De afgelopen dagen dwaalde ik door Spijkenisse. Nee, niet letterlijk, maar in een verhaal. Ik herlas Ontbranden, de tweede roman van Walter Dornstedt, met de website van het Streekarchief Voorne-Putten en Google Streetview bij de hand. Zo doelgericht op zoek naar een plaatje bij een ‘praatje’ – ik vlooide de roman door op letterlijke verwijzingen naar locaties in Spijkenisse, de stad waar het verhaal zich afspeelt – ben ik nooit als ik fictie lees. Dat een roman zich ergens afspeelt, is onvermijdelijk, maar dat een locatie een doorslaggevende rol speelt, komt maar zelden voor.

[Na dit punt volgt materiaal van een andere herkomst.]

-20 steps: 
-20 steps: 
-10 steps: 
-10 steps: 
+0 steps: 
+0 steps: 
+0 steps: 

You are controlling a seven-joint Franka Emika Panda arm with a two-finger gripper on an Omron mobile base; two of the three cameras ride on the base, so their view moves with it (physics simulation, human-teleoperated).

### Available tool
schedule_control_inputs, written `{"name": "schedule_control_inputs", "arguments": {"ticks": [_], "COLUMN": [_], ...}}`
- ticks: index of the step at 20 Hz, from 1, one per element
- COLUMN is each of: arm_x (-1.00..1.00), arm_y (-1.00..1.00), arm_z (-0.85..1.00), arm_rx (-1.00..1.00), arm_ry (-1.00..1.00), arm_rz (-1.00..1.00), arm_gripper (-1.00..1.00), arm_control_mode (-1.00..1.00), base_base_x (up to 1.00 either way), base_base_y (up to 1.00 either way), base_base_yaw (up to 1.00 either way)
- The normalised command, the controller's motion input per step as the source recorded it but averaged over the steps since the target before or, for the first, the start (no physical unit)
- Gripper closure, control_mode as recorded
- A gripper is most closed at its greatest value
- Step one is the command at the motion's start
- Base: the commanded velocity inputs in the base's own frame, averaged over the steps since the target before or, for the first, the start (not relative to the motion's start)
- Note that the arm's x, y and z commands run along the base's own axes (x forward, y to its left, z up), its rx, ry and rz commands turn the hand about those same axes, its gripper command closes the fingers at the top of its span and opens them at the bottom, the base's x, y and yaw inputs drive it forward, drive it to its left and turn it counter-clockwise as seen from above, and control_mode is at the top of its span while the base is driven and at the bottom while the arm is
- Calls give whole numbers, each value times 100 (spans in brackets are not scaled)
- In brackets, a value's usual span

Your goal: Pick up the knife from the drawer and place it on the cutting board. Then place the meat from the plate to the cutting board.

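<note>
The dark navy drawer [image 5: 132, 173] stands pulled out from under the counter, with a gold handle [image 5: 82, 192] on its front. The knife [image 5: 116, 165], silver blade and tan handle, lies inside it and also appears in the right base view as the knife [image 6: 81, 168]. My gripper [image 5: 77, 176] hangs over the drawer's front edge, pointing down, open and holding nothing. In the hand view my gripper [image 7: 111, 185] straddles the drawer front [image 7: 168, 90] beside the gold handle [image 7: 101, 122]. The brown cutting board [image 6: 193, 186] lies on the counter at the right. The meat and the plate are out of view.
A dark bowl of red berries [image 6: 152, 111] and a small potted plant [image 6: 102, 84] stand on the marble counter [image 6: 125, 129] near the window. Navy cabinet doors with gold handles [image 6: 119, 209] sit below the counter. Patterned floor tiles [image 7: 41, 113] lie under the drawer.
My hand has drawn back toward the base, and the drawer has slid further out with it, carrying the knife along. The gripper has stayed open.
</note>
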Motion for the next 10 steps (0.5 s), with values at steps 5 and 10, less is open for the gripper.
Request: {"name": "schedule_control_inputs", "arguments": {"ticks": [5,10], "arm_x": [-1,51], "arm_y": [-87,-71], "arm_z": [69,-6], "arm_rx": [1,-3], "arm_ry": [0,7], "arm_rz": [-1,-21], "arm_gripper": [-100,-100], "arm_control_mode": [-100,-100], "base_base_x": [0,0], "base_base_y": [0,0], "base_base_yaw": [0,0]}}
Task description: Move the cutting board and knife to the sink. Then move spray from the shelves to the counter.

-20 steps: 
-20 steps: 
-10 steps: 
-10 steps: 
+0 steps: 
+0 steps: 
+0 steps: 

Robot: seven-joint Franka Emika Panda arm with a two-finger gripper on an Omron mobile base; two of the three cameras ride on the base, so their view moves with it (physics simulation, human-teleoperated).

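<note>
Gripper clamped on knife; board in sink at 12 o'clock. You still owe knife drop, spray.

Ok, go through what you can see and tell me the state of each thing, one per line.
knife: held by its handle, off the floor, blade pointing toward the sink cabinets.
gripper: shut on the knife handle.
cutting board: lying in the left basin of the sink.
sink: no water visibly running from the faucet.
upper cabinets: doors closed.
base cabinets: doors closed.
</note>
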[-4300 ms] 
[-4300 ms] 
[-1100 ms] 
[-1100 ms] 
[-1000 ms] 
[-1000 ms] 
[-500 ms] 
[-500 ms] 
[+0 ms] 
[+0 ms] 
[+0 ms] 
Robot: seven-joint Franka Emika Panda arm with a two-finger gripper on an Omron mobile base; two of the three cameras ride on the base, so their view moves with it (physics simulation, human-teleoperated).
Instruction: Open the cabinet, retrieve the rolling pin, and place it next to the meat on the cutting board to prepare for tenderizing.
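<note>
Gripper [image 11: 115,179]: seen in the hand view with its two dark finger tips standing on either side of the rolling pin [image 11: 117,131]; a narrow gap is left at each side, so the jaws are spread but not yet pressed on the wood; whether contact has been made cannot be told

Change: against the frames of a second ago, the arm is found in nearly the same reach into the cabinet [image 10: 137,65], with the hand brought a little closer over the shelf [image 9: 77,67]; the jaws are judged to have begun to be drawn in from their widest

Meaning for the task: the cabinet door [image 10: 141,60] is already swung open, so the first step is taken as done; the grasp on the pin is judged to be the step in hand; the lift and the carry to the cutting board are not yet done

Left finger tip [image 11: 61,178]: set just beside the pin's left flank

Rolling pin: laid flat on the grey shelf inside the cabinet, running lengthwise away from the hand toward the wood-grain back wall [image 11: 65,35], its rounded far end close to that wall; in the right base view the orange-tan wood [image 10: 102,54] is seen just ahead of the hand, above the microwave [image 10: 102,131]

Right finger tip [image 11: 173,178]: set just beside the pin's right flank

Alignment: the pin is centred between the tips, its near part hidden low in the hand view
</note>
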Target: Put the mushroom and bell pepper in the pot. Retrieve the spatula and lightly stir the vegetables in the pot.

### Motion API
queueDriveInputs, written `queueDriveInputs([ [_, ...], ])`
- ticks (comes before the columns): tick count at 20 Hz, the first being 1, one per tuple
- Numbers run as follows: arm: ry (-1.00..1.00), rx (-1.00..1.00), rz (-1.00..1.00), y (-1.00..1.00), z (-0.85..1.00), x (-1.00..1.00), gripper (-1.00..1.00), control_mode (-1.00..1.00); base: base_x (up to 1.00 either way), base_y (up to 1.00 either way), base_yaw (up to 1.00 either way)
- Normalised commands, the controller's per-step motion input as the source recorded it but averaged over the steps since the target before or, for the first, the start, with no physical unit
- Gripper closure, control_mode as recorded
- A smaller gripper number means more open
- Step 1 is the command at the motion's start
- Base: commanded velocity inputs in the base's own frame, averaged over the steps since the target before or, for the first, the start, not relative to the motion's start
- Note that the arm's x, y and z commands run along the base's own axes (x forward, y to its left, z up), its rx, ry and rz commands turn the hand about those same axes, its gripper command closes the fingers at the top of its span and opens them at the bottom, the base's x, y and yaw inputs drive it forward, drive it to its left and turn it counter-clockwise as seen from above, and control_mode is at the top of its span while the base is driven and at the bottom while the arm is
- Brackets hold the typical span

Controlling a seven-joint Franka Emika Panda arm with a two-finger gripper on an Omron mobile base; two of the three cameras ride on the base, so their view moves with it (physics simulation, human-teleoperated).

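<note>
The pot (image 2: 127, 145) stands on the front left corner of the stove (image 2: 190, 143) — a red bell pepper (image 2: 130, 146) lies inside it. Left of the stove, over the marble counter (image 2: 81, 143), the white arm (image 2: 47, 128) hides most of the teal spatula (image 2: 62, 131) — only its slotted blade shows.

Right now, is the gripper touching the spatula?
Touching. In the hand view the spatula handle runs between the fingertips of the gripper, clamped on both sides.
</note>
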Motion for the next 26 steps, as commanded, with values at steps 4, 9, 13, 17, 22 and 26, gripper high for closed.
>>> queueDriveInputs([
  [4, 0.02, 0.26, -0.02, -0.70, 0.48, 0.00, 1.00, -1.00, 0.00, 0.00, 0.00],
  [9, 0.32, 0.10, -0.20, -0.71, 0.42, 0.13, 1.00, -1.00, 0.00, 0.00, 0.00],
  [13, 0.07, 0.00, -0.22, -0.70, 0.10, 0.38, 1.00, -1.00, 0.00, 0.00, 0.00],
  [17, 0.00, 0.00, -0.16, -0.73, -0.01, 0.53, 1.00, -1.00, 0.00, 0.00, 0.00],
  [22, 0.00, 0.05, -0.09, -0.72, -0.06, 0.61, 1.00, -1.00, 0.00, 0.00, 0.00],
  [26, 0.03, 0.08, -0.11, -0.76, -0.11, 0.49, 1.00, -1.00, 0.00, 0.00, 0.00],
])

In Ontbranden keert Guus Mahler terug naar Spijkenisse om zijn ouderlijk huis leeg te ruimen. Drie dagen heeft hij daarvoor gereserveerd. Daarna vliegt hij weer terug naar de Verenigde Staten, waar hij naam gemaakt heeft als ontwerper van computergames.
Eenmaal is Spijkenisse, kan hij zich er nauwelijks toe zetten om de laatste sporen van bewoning uit te wissen. In plaats daarvan haalt hij, fietsend en wandelend langs voor hem betekenisvolle locaties, herinneringen op aan zijn jeugd.
Aanvankelijk dacht ik dat Guus Mahler op de vlucht sloeg. Dat hij wegliep voor zijn verantwoordelijkheden. En dat zijn routes willekeurig waren. Dat is niet zo en daar kwam ik achter toen ik de locaties die in de roman met name genoemd worden één voor één langsliep.
Guus Mahler cirkelt als het ware om een hete brij – of eigenlijk een open plek – heen. En die hete brij staat volgens mij voor een fundamenteel gemis. Hoe stoer hij zich ook voordoet en hoe geslaagd hij in zijn professionele leven ook mag zijn: het ontbreekt hem aan een plek waar hij letterlijk, maar vooral figuurlijk thuis kan komen.
Het is dus niet in het kader van citymarketing dat Walter Dornstedt in zijn roman Ontbranden zoveel concrete locaties noemt. Die gedachte zou ook bij lezers op kunnen komen, want ‘deze roman kwam tot stand met steun van de Gemeente Nissewaard’.
Of Walter Dornstedt – die in 2021 debuteerde met YMCA en in Spijkenisse geboren en getogen is, en er nog steeds woont – in het kader van die citymarketing een specifieke opdracht meekreeg, weet ik niet. Maar ik kan me eigenlijk niet voorstellen.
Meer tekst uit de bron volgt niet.